Report on Fernandina (Ecuador) — August 1978
Scientific Event Alert Network Bulletin, vol. 3, no. 8 (August 1978)
Managing Editor: David Squires.
Fernandina (Ecuador) Earthquake appears to have triggered new eruption
Please cite this report as:
Global Volcanism Program, 1978. Report on Fernandina (Ecuador) (Squires, D., ed.). Scientific Event Alert Network Bulletin, 3:8. Smithsonian Institution. https://doi.org/10.5479/si.GVP.SEAN197808-353010
Fernandina
Ecuador
0.37°S, 91.55°W; summit elev. 1476 m
All times are local (unless otherwise noted)
A new eruption began on 8 August and had apparently ended on 19 August when the last observers left the island. An earthquake (mb 4.5) at 0955 was located by USGS/NEIS 43 km NE of Fernandina caldera (easily within hypocenter location error for an event of this size at Fernandina) and appears to have triggered the eruption. One hour later an eruptive cloud was first noticed over the volcano and at 1230-1240 cloud heights of 4,500 and 6,000 m were independently estimated from distant parts of the archipelago. At this time (1231) a NOAA infrared satellite image recorded an irregular cloud roughly 55 km in diameter with its SE boundary over Fernandina. One hour later the cloud was still 55 km in maximum dimension, but had become wedge shaped with its apex over Fernandina and measured 27 km across at its WNW end. After another hour, at 1432, the plume had narrowed to 13 km some 46 km from its apex, and the next hourly image (1533) showed only the indistinct hint of a plume. That night, glow was observed over Fernandina several times and lightning was seen for 1/2 hour. On 9 August a large cloud remained over Fernandina, growing during the afternoon, but it has not been recognized on satellite imagery.

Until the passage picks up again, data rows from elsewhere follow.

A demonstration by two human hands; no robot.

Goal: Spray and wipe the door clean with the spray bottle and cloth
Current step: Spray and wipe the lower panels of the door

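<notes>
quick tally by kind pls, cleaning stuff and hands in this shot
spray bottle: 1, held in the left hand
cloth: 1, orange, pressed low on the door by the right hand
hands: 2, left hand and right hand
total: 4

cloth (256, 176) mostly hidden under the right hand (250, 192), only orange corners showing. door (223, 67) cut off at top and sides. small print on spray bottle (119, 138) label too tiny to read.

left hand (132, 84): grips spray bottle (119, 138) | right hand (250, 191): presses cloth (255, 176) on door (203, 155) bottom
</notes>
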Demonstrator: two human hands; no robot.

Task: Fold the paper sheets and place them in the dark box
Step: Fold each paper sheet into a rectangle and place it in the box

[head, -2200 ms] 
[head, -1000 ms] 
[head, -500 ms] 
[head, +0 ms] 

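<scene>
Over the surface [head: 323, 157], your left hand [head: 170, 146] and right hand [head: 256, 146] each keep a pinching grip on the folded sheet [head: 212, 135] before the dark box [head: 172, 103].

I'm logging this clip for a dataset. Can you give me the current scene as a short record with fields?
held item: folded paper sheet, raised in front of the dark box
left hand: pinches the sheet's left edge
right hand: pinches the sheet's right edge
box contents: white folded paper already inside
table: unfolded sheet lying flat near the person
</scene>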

A group including Tui DeRoy Moore and Howard Snell reached the caldera rim on 10 August as the eruption entered its third full day. They observed smoking vents along a fissure on the NW bench of the caldera, roughly 300 m below the rim [see also 3:9]. This bench, isolated by a prehistoric collapse of the elliptical 4 x 6 km caldera, is symmetrically opposite the SE bench that has been the site of eruptions in 1972, 1973, and 1977. The SE end of the caldera also experienced maximum subsidence (350 m) in the major caldera collapse of 1968, while the NW end was unaffected both then and in the 10 years since. Scoria was recognized down to 200 m elevation on the NW flank and Pele's hair reached the NW coast of the island, 12 km from the caldera rim.

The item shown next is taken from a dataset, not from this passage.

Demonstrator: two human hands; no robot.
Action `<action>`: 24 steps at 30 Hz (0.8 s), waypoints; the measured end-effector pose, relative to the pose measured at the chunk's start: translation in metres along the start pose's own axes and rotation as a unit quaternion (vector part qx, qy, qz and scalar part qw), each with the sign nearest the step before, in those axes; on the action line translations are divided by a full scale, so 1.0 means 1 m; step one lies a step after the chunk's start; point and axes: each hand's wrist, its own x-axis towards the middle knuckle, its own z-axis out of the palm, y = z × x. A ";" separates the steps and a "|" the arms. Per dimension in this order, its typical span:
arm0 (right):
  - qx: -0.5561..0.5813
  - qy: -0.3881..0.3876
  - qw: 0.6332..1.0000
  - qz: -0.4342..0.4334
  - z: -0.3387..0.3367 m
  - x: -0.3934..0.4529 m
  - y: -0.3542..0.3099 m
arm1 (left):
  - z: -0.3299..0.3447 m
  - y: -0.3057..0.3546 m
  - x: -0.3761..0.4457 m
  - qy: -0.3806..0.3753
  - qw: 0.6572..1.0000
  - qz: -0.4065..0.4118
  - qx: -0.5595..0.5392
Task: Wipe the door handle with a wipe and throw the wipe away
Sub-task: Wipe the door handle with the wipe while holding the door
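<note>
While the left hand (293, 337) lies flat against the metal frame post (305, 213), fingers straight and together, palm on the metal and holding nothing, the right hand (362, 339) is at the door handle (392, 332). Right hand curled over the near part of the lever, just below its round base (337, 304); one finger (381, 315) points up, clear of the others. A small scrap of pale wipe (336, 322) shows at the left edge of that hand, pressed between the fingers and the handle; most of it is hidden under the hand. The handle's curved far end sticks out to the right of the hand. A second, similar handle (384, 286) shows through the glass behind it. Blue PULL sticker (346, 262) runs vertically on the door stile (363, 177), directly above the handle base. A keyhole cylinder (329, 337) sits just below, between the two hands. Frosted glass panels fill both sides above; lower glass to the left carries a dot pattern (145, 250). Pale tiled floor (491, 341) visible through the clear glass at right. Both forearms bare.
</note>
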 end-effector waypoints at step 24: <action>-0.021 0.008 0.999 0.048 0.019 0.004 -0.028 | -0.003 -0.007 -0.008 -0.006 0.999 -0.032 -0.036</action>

Remaining on the rim for nearly 3 days, the group observed intermittent fountaining along the 1-km fissure feeding lava to the caldera lake 500 m below and 2 km to the SE. One strong tremor was felt and rockfalls on the caldera walls were nearly continuous. Activity had declined when they left on 13 August, but another group, including Dee Boersma and Bob Tindle, reached the volcano on the night of 16 August and observed glow over the caldera. They climbed to the rim on the 18th and observed fountaining to 100 m from vents at the back of the bench, some 400 m NW of the vents active on 10-13 August [but see 3:9]. Fresh spatter was on caldera walls 200 m above the vents, and lava was flowing to the steaming lake. Activity declined in the early morning of 19 August and only vapor issued from the vents as the group left the rim. Neither vapor nor glow were seen over the volcano on 20 and 21 August, and no more recent reports are available.
Geological Summary. Fernandina, the most active of Galápagos volcanoes and the one closest to the Galápagos mantle plume, is a basaltic shield volcano with a deep 5 x 6.5 km summit caldera. The volcano displays the classic "overturned soup bowl" profile of Galápagos shield volcanoes. Its caldera is elongated in a NW-SE direction and formed during several episodes of collapse. Circumferential fissures surround the caldera and were instrumental in growth of the volcano. Reporting has been poor in this uninhabited western end of the archipelago, and even a 1981 eruption was not witnessed at the time. In 1968 the caldera floor dropped 350 m following a major explosive eruption. Subsequent eruptions, mostly from vents located on or near the caldera boundary faults, have produced lava flows inside the caldera as well as those in 1995 that reached the coast from a SW-flank vent. Collapse of a nearly 1 km3 section of the east caldera wall during an eruption in 1988 produced a debris-avalanche deposit that covered much of the caldera floor and absorbed the caldera lake.
Information Contacts: H. Hoeck, R. Tindle, and H. Snell, CDRS, Galápagos; T. Moore, Academy Bay, Galápagos; A. Kreuger, NOAA; D. Boersma, Univ. of Washington; USGS/NEIS, Denver, CO.